The extreme scenario is a person that continually gravitates strongly to chocolate – the chocoholic.  This can occur for various reasons.  For example, you may have a food allergy; people with food allergies often either strongly crave or hate the food that they are allergic too.


It is difficult to feed demanding brain cells when ones blood sugar is low.  Strong chocolate cravings are therefore more likely in diabetes, pre-clinical diabetes, or in people using medications that negatively influence insulin resistance.  These people often have erratic behavior if they miss meals.  Ironically, chocolate consumed by diabetics may be done as a form of self-medication because the flavonoids in chocolate can help balance insulin resistance.


Dark Chocolate: a good source of Copper, Potassium, and Iron


Potassium and copper are helpful agents in the prevention of cardiovascular problems such as strokes.  Iron is also essential to mental health.


Cocoa, high in Magnesium


Three squares (87g) of dark chocolate contain 285mg of elemental magnesium.  This is a hefty dose of magnesium.


One square of dark chocolate is almost equivalent to the dose of 1 pill of magnesium. 


Magnesium is helpful as a preventative for diabetes, heart disease, and hypertension. Magnesium has multiple uses in ADD/ADHD, depression, and anxiety.


Raw cocoa nibs are therefore a good source of magnesium.   Nibs can be mixed with desserts, cereals, and smoothies.


Dark chocolate, high in antioxidants


Dark chocolate is the chocolate of choice.  Dark chocolate is high in anti-oxidants which can combat cancer and improve brain function.

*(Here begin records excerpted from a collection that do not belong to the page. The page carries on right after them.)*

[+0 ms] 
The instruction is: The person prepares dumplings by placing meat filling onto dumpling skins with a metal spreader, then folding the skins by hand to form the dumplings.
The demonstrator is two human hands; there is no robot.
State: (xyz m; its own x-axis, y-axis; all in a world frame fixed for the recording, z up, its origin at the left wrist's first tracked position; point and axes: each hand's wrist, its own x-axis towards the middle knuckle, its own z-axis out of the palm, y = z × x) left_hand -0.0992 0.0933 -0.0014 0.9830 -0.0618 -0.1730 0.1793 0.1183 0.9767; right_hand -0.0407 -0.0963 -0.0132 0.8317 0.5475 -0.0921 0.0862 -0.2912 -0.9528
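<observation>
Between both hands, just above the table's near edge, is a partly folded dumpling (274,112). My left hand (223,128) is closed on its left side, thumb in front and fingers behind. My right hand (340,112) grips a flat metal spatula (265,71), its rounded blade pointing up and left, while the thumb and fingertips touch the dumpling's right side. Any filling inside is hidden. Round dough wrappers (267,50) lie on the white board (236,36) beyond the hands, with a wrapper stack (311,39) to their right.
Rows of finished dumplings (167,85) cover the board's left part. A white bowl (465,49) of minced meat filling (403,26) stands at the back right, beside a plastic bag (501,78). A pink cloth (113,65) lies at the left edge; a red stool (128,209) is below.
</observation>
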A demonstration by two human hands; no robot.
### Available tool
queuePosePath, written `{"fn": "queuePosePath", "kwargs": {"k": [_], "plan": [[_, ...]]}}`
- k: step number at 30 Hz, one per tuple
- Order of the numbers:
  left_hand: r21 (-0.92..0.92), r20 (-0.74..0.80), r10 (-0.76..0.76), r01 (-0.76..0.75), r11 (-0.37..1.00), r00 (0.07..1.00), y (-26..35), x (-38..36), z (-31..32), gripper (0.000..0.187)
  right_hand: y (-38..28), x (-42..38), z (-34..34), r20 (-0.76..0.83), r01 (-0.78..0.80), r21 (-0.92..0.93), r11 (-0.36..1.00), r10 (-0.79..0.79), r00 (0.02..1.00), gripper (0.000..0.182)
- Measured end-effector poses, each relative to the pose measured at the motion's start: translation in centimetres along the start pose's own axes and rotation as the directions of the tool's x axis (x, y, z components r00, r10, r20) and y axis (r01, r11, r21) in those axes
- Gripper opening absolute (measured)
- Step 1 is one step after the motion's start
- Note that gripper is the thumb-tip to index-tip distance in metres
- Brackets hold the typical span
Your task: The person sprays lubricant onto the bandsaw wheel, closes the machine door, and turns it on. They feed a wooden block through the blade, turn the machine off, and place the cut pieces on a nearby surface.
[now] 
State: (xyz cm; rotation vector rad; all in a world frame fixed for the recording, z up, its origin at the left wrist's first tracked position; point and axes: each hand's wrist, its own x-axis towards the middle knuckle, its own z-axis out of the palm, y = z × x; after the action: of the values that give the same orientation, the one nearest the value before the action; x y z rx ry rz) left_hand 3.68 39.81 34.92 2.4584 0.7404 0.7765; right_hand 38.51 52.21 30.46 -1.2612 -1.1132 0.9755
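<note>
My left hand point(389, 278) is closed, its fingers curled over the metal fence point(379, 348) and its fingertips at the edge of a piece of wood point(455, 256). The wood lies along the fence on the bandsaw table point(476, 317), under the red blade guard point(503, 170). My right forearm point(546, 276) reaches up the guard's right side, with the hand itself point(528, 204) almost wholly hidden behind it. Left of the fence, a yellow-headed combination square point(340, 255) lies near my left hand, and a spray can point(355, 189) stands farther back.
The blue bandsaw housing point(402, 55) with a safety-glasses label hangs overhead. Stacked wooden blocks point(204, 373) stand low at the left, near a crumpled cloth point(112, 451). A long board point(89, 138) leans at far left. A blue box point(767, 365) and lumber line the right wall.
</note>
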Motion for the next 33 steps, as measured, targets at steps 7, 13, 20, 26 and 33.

Dark chocolate, dairy-free


So those with dairy allergies can partake.


Chocolate for Mood and Cognition


Dark chocolate is associated with improved mood and cognition.  The endorphin release associated with the phenylethylamine component can create feelings of happiness.


The phenylethylamine component can also trigger the ‘feel-good’ ‘falling-in-love’ brain response.


Chocolate for your Circulatory System


Dark chocolate constituents are associated with better circulation, the prevention of clots, and the reduction of arterial hardening.  Good brain blood flow is important to mental health.


Dark Chocolate, good for your Teeth


Theobromine, a component of dark chocolate, is associated with tooth enamel hardening and, therefore might lower the likelihood of dental cavities.